# Available data
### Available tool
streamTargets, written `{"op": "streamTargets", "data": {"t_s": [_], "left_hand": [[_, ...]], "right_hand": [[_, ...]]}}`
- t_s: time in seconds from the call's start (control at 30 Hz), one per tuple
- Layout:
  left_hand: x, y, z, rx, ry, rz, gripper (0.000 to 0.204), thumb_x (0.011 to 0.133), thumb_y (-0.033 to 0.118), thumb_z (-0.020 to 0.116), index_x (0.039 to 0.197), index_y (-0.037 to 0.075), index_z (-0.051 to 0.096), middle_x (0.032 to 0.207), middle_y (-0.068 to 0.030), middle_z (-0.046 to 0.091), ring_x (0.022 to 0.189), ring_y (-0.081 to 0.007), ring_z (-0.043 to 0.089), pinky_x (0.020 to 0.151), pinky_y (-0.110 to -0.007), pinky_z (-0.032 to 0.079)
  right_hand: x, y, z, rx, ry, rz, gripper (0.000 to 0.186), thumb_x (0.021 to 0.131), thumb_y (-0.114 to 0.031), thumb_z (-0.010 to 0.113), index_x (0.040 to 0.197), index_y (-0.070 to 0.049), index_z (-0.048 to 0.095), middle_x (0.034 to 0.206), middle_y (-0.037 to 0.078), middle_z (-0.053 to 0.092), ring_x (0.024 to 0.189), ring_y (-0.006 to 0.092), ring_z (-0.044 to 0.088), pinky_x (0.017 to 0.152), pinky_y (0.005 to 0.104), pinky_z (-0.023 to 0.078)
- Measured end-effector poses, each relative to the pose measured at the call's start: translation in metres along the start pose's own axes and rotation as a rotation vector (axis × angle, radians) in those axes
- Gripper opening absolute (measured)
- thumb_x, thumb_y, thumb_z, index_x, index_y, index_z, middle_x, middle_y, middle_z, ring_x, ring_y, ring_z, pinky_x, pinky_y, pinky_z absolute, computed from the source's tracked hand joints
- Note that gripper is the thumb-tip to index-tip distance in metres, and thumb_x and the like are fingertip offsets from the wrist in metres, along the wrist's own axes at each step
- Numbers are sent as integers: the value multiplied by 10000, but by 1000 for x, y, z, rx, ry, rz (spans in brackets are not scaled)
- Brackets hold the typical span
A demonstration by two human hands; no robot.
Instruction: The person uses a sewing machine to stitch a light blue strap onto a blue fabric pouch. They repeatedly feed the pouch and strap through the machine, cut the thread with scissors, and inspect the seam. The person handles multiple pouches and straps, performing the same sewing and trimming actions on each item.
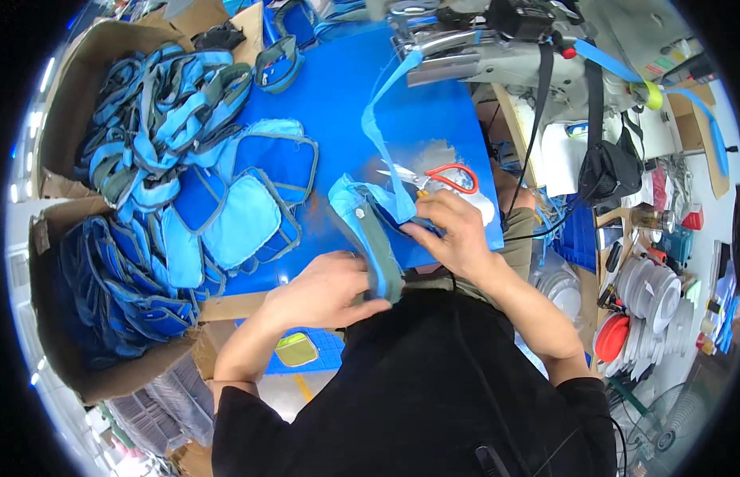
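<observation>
My left hand (326, 290) is closed around the near end of a fabric band (378, 250) in light blue and grey-green, which stands up on edge in a curve. My right hand (457, 234) pinches the band's other side, where a light blue binding tape (378, 131) comes down from the sewing machine (497, 63). Just beyond my right fingers lie scissors (453, 171) with red handles and open blades, partly hidden by that hand. Whether the tape is sewn to the band cannot be made out.
The blue tabletop (342, 87) carries blue mesh panels with grey edging (243, 219) at the left. Two cardboard boxes, one with tangled fabric bands (159, 119) and one with dark blue pieces (120, 278), stand beyond its left edge. A black pouch (608, 171) hangs at the right.
</observation>
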State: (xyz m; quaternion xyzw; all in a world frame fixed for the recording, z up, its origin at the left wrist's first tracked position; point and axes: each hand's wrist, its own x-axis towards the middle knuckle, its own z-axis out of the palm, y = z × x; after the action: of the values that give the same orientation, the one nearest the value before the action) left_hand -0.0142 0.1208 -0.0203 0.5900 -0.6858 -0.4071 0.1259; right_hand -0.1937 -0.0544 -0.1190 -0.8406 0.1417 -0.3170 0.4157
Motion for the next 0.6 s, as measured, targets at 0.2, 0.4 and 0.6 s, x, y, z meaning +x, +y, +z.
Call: {"op": "streamTargets", "data": {"t_s": [0.2, 0.4, 0.6], "left_hand": [[-15, -22, -36, -46, 531, -345, 601, 668, 439, 943, 1050, 57, 679, 1064, -138, 702, 1017, -348, 667, 913, -450, 517], [37, -18, -20, 48, 563, -77, 284, 804, 161, 866, 1017, 51, 714, 1000, -104, 747, 869, -283, 716, 767, -372, 566], [-15, -67, -47, -447, 973, -209, 233, 964, -19, 647, 1189, 14, 698, 870, -72, 758, 627, -33, 585, 530, -198, 433]], "right_hand": [[-12, -2, 13, 229, 36, 98, 175, 841, -118, 821, 979, -35, 753, 1003, 119, 700, 859, 304, 685, 734, 388, 543], [15, -28, 13, 66, -286, -80, 286, 836, -231, 836, 1055, -73, 742, 1112, 121, 706, 978, 337, 671, 820, 433, 530], [52, 11, -108, -184, 297, 84, 322, 918, -57, 749, 1229, -17, 677, 964, 49, 721, 875, 108, 646, 766, 275, 519]]}}
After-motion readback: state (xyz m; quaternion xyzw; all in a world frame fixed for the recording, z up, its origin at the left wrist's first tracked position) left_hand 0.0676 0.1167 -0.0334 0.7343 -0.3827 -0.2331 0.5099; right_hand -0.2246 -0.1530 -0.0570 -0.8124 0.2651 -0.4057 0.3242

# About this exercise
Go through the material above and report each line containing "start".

# Response to the task
- t_s: time in seconds from the call's start (control at 30 Hz), one per tuple
- Measured end-effector poses, each relative to the pose measured at the call's start: translation in metres along the start pose's own axes and rotation as a rotation vector (axis × angle, radians) in those axes

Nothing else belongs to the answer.